INVESTIGADORES
NAÑEZ Carolina Adela
congresos y reuniones científicas
Título:
Bioerosion patterns in Cretaceous-Cenozoic benthic foraminiferal tests from Patagonia and Tierra del Fuego Island
Autor/es:
MALUMIÁN, N., LÓPEZ C., M.I., NÁÑEZ, C. Y OLIVERO, E.B.
Lugar:
Trelew
Reunión:
Congreso; Ichnia 2004. First International Congress on Ichnology; 2004
Institución organizadora:
Museo Paleontológico Egidio Feruglio
Resumen:
Cretaceous-Cenozoic benthic foraminiferal assemblages from Patagonia and Tierra del Fuego are mainly of shallow shelf settings of the temperate-cool Austral biogeoprovince, lacking larger foraminifera. A survey on more than 2000 samples, including occasional illustrations in systematic papers, shows that bioeroded tests are infrequent. However, a general pattern is indicated by (a) an apparent chronological distribution of boring abundance and (b) preference of predators upon most common species. (a) During the lower Cretaceous-Campanian, borings are very rare; in the Maastrichtian-Paleocene, rare.
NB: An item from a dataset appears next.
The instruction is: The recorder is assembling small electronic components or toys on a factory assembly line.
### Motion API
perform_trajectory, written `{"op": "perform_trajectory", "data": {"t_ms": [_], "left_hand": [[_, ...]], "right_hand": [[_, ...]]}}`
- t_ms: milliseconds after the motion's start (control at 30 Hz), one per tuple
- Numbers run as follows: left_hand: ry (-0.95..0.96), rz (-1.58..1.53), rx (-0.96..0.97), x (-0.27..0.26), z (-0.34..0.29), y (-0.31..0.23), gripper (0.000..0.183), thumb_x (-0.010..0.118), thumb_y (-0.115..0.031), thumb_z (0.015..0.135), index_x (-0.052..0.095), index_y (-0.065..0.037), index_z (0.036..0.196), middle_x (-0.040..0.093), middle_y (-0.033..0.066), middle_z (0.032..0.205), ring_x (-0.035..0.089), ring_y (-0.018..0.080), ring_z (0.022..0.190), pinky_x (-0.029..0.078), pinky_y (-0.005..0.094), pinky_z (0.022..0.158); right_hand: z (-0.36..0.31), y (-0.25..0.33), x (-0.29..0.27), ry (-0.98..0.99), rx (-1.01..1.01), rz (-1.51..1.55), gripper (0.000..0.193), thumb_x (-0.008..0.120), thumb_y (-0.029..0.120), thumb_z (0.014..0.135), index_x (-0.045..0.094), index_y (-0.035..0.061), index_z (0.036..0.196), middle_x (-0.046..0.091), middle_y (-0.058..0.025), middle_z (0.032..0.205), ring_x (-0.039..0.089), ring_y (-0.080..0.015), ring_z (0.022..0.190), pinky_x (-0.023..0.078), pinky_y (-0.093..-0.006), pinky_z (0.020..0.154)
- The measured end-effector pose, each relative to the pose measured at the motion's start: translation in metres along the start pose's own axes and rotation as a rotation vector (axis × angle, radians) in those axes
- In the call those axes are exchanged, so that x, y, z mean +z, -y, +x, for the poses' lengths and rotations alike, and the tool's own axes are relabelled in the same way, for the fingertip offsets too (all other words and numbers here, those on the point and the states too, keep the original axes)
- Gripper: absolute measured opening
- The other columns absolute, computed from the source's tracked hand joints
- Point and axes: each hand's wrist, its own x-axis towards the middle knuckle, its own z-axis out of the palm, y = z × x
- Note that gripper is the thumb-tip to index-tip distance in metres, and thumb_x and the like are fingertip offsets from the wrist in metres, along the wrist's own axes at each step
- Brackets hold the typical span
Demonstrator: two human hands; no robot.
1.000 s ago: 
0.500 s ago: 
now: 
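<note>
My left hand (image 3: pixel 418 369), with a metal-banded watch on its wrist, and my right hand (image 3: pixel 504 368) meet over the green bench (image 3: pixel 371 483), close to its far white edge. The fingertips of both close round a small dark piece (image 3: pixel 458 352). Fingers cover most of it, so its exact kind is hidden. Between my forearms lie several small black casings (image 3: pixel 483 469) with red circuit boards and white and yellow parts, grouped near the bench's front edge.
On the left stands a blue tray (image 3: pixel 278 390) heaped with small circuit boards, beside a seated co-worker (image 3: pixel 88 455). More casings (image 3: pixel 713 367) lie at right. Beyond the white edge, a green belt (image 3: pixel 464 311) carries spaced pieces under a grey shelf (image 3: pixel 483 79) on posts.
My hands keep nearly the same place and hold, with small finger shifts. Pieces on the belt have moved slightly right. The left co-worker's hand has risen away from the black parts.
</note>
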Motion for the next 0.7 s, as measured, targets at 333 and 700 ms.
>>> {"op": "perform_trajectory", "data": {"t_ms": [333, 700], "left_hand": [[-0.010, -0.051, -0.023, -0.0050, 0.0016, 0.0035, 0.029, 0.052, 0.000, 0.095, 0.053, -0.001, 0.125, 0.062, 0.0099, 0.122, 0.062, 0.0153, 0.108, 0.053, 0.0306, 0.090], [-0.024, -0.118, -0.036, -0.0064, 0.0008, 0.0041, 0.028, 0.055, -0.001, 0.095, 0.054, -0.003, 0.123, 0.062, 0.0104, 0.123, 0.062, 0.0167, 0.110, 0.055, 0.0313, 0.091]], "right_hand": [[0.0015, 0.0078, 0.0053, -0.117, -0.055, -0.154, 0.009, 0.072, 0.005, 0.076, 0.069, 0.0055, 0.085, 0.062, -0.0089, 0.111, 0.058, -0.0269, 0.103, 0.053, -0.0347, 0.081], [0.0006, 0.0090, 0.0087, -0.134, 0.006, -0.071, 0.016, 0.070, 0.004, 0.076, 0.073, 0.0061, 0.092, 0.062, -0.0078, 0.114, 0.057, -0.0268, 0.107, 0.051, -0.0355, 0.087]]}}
In the Mid-Eocene an increased abundance of borings and boring types is apparent, including: circular, subcircular, roughly or neatly beveled; multiple, concentrated in juvenile chambers or one per chamber; and associated to main or supplementary apertures. A particular type (annular pits with central lowered shelf) was found on “Kolesnikovella”severini, a Patagonian endemic species. (b) The predators preference is mainly evident in genera either of Antarctic origin (e.g. Ammoelphidiella) or abundant in temperate-cool waters (e.g. Buccella), and in elongate thin-walled genera (e.g. Bulimina, Buliminella, Praebulimina). Scarcity or absence of bioerosion in the Lower Cretaceous may be related to widespread dysaerobic-anaerobic conditions that could diminish predation pressure and/or the dominance of finely perforate thick-walled Nodosariacea. Increased bioerosion in the Mid Eocene, coincident with a temperature fall during the Cenozoic long cooling trend, affects genera that previously were recorded as intensely bored from the Antarctic Oligo-Miocene, giving a polar aspect to many Fuegian foraminiferal assemblages.